• EXERCISE
Reproduce every line of the listing as written, apart from the pictures.

• MATERIAL FOR THIS TASK
■ ■ ■ ■
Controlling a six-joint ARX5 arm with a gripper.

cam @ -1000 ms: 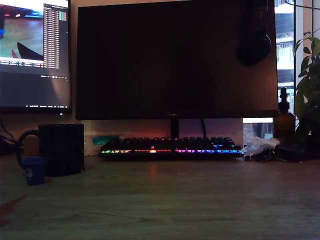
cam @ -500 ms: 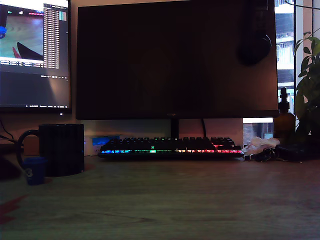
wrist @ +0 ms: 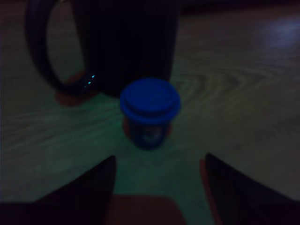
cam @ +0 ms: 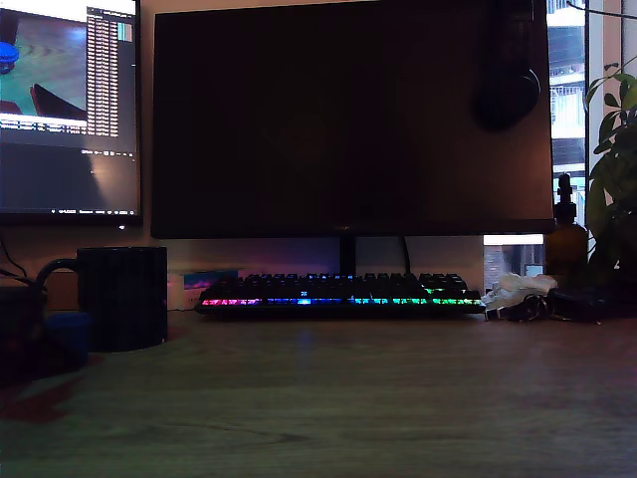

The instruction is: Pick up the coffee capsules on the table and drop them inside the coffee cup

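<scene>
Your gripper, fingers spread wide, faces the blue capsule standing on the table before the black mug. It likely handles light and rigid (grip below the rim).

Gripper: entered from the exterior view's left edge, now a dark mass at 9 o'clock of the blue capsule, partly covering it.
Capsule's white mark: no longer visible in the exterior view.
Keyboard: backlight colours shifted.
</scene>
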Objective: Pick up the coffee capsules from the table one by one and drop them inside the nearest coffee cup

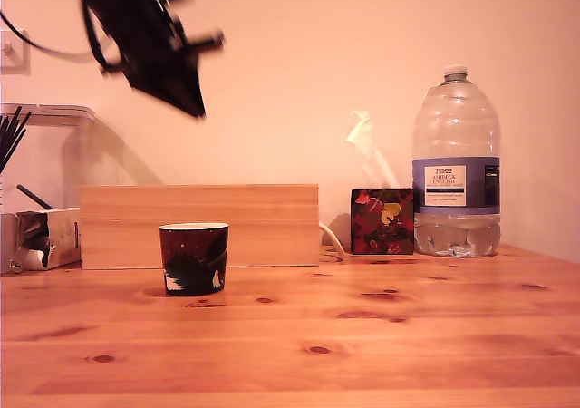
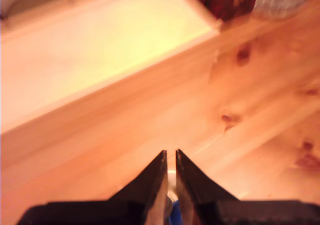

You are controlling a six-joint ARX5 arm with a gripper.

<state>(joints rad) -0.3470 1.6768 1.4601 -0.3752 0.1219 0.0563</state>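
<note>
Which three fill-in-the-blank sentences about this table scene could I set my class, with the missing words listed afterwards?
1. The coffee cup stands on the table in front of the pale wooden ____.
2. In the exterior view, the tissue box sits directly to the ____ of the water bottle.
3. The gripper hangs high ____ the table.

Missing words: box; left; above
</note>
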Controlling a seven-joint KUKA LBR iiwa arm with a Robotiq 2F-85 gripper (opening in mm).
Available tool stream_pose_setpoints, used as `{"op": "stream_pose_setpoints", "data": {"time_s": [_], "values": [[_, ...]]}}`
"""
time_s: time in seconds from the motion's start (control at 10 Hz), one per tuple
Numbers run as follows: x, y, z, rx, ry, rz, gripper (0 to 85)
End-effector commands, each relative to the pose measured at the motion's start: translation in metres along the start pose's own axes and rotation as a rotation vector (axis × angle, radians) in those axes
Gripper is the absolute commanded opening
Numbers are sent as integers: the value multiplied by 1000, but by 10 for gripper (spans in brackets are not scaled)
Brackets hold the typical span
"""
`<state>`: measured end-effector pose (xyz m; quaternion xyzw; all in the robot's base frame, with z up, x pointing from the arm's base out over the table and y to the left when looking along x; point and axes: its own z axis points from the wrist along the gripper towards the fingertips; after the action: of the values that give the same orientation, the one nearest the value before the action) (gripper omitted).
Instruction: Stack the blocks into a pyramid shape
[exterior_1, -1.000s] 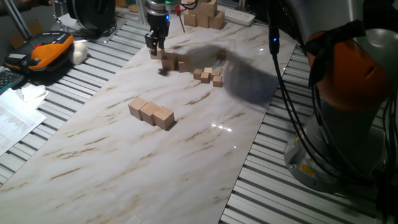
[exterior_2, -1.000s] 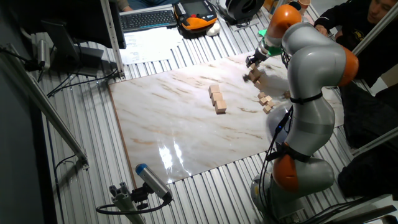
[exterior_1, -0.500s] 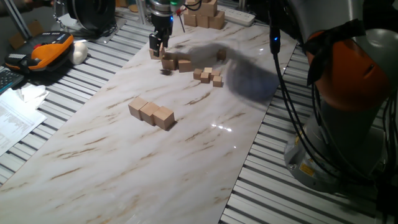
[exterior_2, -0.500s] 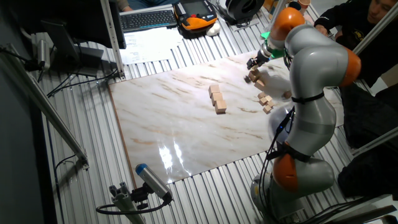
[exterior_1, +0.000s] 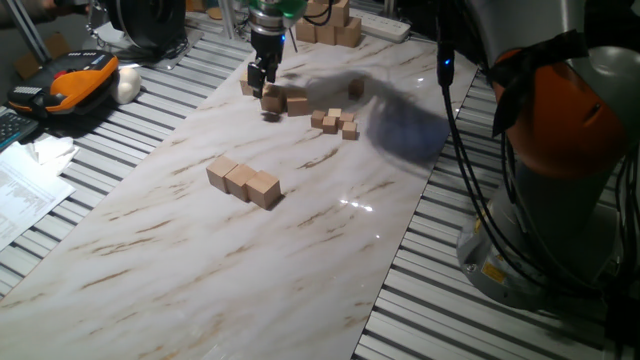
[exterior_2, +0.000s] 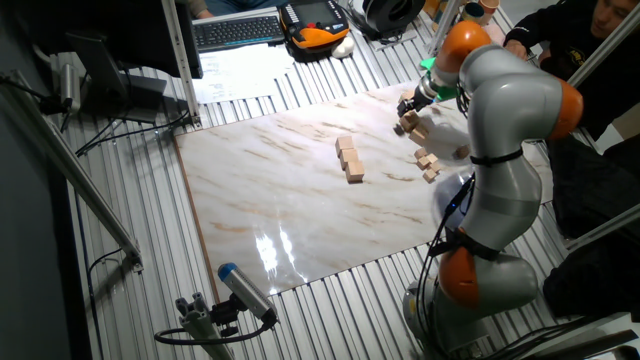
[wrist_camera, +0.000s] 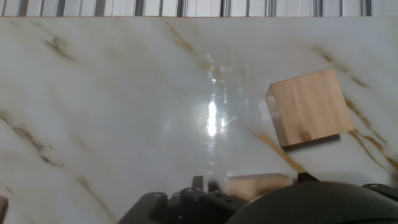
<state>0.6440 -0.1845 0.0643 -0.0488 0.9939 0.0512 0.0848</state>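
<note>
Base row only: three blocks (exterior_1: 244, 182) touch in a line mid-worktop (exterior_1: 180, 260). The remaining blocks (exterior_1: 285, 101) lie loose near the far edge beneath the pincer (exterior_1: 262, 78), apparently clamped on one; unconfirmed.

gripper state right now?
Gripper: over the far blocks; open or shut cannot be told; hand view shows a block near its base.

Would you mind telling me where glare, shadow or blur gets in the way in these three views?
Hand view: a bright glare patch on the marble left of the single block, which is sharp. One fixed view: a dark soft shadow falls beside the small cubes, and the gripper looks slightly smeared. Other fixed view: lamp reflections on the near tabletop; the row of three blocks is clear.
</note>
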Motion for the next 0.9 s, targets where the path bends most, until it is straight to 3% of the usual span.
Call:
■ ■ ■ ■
• PROBLEM SOLUTION
Controlling a six-joint ARX5 arm with a gripper.

cam @ -1000 ms: 
cam @ -500 ms: 
wrist @ +0 ms: 
cam @ +0 ms: 

The instruction is: Pick up the coffee capsules on the table and drop them inside the coffee cup

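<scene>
Your gripper, fingers spread wide, faces the blue capsule standing on the table before the black mug. It likely handles light and rigid (grip below the rim).

Gripper: entered from the exterior view's left edge, now a dark mass at 9 o'clock of the blue capsule, partly covering it.
Capsule's white mark: no longer visible in the exterior view.
Keyboard: backlight colours shifted.
</scene>
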Objective: Pick up the coffee capsules from the table one by one and drop them inside the nearest coffee cup


You are controlling a six-joint ARX5 arm with a gripper.

<state>(joints rad) -0.3470 1.6768 1.4601 -0.3752 0.1219 0.0563</state>
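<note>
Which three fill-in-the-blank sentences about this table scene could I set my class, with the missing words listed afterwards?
1. The coffee cup stands on the table in front of the pale wooden ____.
2. In the exterior view, the tissue box sits directly to the ____ of the water bottle.
3. The gripper hangs high ____ the table.

Missing words: box; left; above
</note>
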Controlling a seven-joint KUKA LBR iiwa arm with a Robotiq 2F-85 gripper (opening in mm).
Available tool stream_pose_setpoints, used as `{"op": "stream_pose_setpoints", "data": {"time_s": [_], "values": [[_, ...]]}}`
"""
time_s: time in seconds from the motion's start (control at 10 Hz), one per tuple
Numbers run as follows: x, y, z, rx, ry, rz, gripper (0 to 85)
End-effector commands, each relative to the pose measured at the motion's start: translation in metres along the start pose's own axes and rotation as a rotation vector (axis × angle, radians) in those axes
Gripper is the absolute commanded opening
Numbers are sent as integers: the value multiplied by 1000, but by 10 for gripper (spans in brackets are not scaled)
Brackets hold the typical span
"""
`<state>`: measured end-effector pose (xyz m; quaternion xyzw; all in the robot's base frame, with z up, x pointing from the arm's base out over the table and y to the left when looking along x; point and axes: its own z axis points from the wrist along the gripper towards the fingertips; after the action: of the values that give the same orientation, the one nearest the value before the action) (gripper omitted).
Instruction: Stack the blocks into a pyramid shape
[exterior_1, -1.000s] 
[exterior_2, -1.000s] 
[exterior_1, -0.500s] 
[exterior_2, -0.500s] 
[exterior_1, +0.000s] 
[exterior_2, +0.000s] 
[wrist_camera, +0.000s] 
<state>0.6440 -0.1845 0.0643 -0.0488 0.9939 0.0512 0.0848</state>
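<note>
Base row only: three blocks (exterior_1: 244, 182) touch in a line mid-worktop (exterior_1: 180, 260). The remaining blocks (exterior_1: 285, 101) lie loose near the far edge beneath the pincer (exterior_1: 262, 78), apparently clamped on one; unconfirmed.

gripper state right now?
Gripper: over the far blocks; open or shut cannot be told; hand view shows a block near its base.

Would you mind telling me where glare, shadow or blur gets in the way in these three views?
Hand view: a bright glare patch on the marble left of the single block, which is sharp. One fixed view: a dark soft shadow falls beside the small cubes, and the gripper looks slightly smeared. Other fixed view: lamp reflections on the near tabletop; the row of three blocks is clear.
</note>
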Motion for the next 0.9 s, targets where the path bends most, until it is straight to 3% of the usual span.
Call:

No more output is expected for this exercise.